The following is the shortest/simplest self-contained example showing how to load a network, run it against a set of images provided on the command-line, and then output the results as a series of coordinates, names, etc:

#include <iostream>
#include <DarkHelp.hpp>
int main(int argc, char *argv[])
{
DarkHelp::NN nn("driving.cfg", "driving_best.weights", "driving.names");
// Loop through all the images specified on the command-line:
for (int idx = 1; idx < argc; idx ++)
{
// get the predictions
const auto results = nn.predict(argv[idx]);
// display the results on the console (meaning coordinates, not displaying the images themselves)
std::cout << results << std::endl; // see the output in the next block below
// to annotate the images, you'd use this instead:
// cv::Mat output = nn.annotate();
// do_something_with_the_image(output);
}
return 0;
}
DarkHelp is a C++ helper layer for accessing Darknet.
Note
The order in which you specify the .cfg, .weights, and .names files in the constructor or in DarkHelp::NN::init() is not important due to how the parameters are swapped around by DarkHelp::verify_cfg_and_weights().

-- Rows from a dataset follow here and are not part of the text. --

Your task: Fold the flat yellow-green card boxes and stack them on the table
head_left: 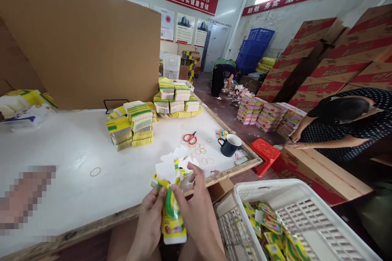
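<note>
In front of me, at the table's near edge, a yellow and green printed packet (174, 228) hangs upright between my hands. My left hand (150, 216) pinches its upper left side with thumb and fingers. On the other side, my right hand (196, 204) has its thumb on the packet's top, and its fingers are raised and curled. White card pieces (165, 170) stick up just above the packet's top. Behind them, more white and yellow pieces (183, 167) lie at the table edge.
Stacks of yellow-green cards (134, 126), red scissors (190, 138), rubber bands and a dark mug (229, 145) are on the white table (73, 187). A white basket (294, 187) of packets stands right. Beyond it a person (343, 118) handles a carton (321, 171).
</note>
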Motion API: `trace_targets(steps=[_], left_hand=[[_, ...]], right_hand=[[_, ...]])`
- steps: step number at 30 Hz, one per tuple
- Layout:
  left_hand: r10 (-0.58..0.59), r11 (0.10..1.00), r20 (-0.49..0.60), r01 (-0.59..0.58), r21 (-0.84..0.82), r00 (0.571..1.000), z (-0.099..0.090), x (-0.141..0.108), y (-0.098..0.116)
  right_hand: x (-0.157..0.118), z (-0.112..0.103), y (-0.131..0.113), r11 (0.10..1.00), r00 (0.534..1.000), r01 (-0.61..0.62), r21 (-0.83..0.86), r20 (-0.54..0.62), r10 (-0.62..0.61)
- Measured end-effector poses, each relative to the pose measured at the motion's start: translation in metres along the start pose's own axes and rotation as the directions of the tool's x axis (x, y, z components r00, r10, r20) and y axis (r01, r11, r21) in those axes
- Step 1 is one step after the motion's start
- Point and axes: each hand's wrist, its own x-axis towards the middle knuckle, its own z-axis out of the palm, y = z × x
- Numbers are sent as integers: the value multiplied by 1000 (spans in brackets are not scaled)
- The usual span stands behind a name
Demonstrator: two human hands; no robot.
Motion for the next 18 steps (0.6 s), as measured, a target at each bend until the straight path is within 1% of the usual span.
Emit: trace_targets(steps=[3,5,7,10,13,16,18], left_hand=[[72,990,-11,-70,122,997,-12,4,-3],[96,966,2,-93,240,995,-15,3,-4],[112,933,39,-118,341,993,-13,0,-5],[110,889,114,-149,434,987,-9,-6,-5],[93,864,106,-133,485,990,-11,-9,-6],[94,869,87,-124,480,992,-16,-11,-4],[89,881,124,-137,452,988,-19,-14,-1]], right_hand=[[-8,-6,9,998,989,-68,3,133,67],[-12,-9,15,996,982,-85,17,172,81],[-14,-10,20,994,985,-106,10,137,104],[-15,-11,27,989,987,-146,-5,68,146],[-19,-10,34,989,989,-145,-13,13,145],[-23,-10,39,991,990,-132,14,44,131],[-25,-12,39,989,989,-128,78,90,121]])
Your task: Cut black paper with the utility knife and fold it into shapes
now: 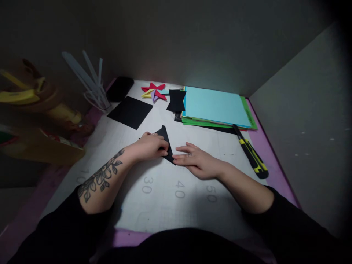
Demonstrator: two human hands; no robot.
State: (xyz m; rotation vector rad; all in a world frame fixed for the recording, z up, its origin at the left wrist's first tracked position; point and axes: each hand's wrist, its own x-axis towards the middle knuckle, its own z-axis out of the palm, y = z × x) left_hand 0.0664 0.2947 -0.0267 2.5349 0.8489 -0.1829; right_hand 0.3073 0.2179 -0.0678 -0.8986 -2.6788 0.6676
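Observation:
A piece of folded black paper (166, 136) lies on the white mat in front of me, its tip pointing away and one corner towards my right hand. My left hand (151, 146) rests over its left part with curled fingers pressed down on it, hiding much of the paper. With fingers stretched out and apart, my right hand (199, 161) lies low on the mat, its fingertips touching the paper's right corner. Beyond them are a flat black paper square (130, 112) and another folded black paper piece (176, 100).
Colored paper sheets (217, 104) are stacked at the back right, with a yellow-and-black utility knife (251, 154) beside them. Red, yellow and purple folded paper (154, 92) lies at the back, near a black phone-like object (120, 88). A clear cup (96, 98) holds white strips.

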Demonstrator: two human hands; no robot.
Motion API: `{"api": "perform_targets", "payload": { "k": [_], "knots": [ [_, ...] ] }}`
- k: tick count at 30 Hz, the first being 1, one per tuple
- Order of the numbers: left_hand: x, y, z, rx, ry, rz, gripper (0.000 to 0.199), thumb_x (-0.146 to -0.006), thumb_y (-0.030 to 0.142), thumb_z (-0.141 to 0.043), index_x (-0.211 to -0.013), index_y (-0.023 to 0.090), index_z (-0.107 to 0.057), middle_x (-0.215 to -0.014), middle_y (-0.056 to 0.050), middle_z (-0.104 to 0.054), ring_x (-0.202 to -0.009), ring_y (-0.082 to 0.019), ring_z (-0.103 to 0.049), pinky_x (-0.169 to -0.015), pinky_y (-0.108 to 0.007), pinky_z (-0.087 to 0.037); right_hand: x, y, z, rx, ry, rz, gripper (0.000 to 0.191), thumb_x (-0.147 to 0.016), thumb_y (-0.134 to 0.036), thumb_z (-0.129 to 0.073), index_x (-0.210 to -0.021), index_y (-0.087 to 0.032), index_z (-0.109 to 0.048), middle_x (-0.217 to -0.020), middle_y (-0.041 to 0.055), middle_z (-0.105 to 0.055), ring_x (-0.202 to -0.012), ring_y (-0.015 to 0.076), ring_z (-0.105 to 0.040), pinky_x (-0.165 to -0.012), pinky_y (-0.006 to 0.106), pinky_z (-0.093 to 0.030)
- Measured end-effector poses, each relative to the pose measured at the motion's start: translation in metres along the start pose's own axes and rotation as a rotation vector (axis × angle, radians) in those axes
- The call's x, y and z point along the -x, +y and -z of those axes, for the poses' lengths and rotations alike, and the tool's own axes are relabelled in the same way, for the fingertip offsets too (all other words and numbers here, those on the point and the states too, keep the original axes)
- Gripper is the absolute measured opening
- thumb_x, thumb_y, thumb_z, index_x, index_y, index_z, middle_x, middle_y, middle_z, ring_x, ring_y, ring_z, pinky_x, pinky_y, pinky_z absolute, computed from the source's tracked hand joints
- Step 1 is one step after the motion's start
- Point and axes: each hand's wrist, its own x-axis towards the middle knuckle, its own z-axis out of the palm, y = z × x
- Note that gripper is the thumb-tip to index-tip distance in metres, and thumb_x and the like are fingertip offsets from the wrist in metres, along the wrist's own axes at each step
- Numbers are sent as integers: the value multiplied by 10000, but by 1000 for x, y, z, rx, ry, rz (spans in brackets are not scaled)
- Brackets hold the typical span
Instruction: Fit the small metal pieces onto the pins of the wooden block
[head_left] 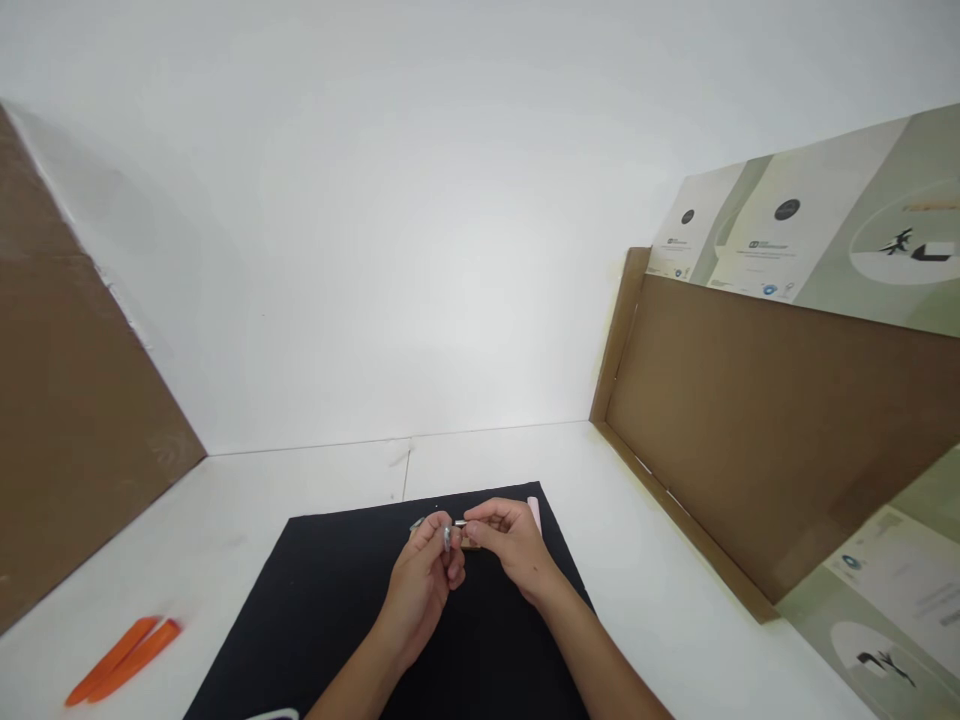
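My left hand (420, 585) is closed around a small silver metal part (448, 538), pinching it upright between thumb and fingers. My right hand (510, 545) comes in from the right, its fingertips pinching a small tan piece (470, 543) against the silver part. The hands nearly touch, and they hide most of both pieces, so I cannot tell their exact shape. Both hands are held over a black mat (390, 610). A thin metal tip (416, 524) shows beyond my left fingers. A pink strip (534, 513) lies at the mat's far edge, just beyond my right fingers.
Two orange plastic pry tools (124, 660) lie on the white table (300, 480) at the left of the mat. Brown cardboard panels (757, 430) stand along both sides. Printed pale green sheets (802, 220) lean at the right. A white item (274, 714) shows at the bottom edge.
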Motion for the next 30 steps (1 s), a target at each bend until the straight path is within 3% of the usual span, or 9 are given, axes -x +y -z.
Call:
{"api": "perform_targets", "payload": {
  "k": [6,14,20,25,30],
  "knots": [
    [0,-1,1,-2,-9,3,275,-746,305,-730,-775,196,-479,-629,67,-488,-486,-60,-400,-479,-213,-294,3,-3,2,3,-115,5,216,-671,-332,-830,-782,-167,-745,-791,66,-758,-780,211,-715,-774,341,-530],
    [0,-4,2,6,0,9,286,-730,321,-755,-766,189,-504,-644,63,-485,-485,-56,-407,-479,-214,-300,7,-4,-1,-60,-282,-28,250,-680,-375,-816,-787,-168,-726,-684,29,-708,-623,202,-681,-642,366,-556],
    [0,-5,2,4,-7,20,286,-729,337,-759,-761,189,-516,-594,72,-431,-481,-61,-388,-473,-211,-287,5,-1,-2,-36,-225,21,207,-694,-355,-808,-776,-184,-725,-689,20,-696,-592,208,-677,-577,353,-555],
    [2,-3,0,-12,-22,5,271,-754,347,-739,-768,183,-524,-657,46,-512,-491,-63,-399,-484,-219,-291,1,0,0,4,-71,91,156,-681,-286,-827,-746,-184,-728,-696,26,-726,-680,188,-695,-667,302,-538],
    [4,0,-4,-35,-12,-38,272,-786,381,-714,-753,171,-544,-705,22,-537,-514,-70,-411,-498,-234,-307,0,2,2,-23,-17,53,175,-653,-276,-846,-754,-187,-734,-690,24,-731,-701,202,-708,-708,327,-552]
  ]
}}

Example output from sending the "results" to std::cout like the code in the previous block:

#1/74: loading image "surveillance_frame_000443.jpg"
-> prediction took 4 milliseconds
-> prediction results: 12
-> 1/12: "vehicle 84%" #0 prob=0.838765 x=573 y=223 w=24 h=19 entries=1
-> 2/12: "vehicle 85%" #0 prob=0.845121 x=1034 y=236 w=26 h=19 entries=1
-> 3/12: "motorcycle 93%" #1 prob=0.932856 x=473 y=308 w=24 h=54 entries=1
-> 4/12: "vehicle 98%" #0 prob=0.98197 x=1027 y=242 w=38 h=20 entries=1
...

If you call DarkHelp::NN::annotate() to get back a OpenCV cv::Mat object, you can then display the image with all the annotations, or easily save it as a jpg or png. For example:

nn.predict(argv[idx]);
cv::Mat mat = nn.annotate();
cv::imwrite("output.png", mat, {CV_IMWRITE_PNG_COMPRESSION, 1});

The example call to cv::imwrite() in the previous example might give something similar to this image:

Note that DarkHelp uses OpenCV internally, regardless of whether or not the client code calls DarkHelp::NN::annotate(). This means when you link against the libdarkhelp library you'll also need to link against OpenCV.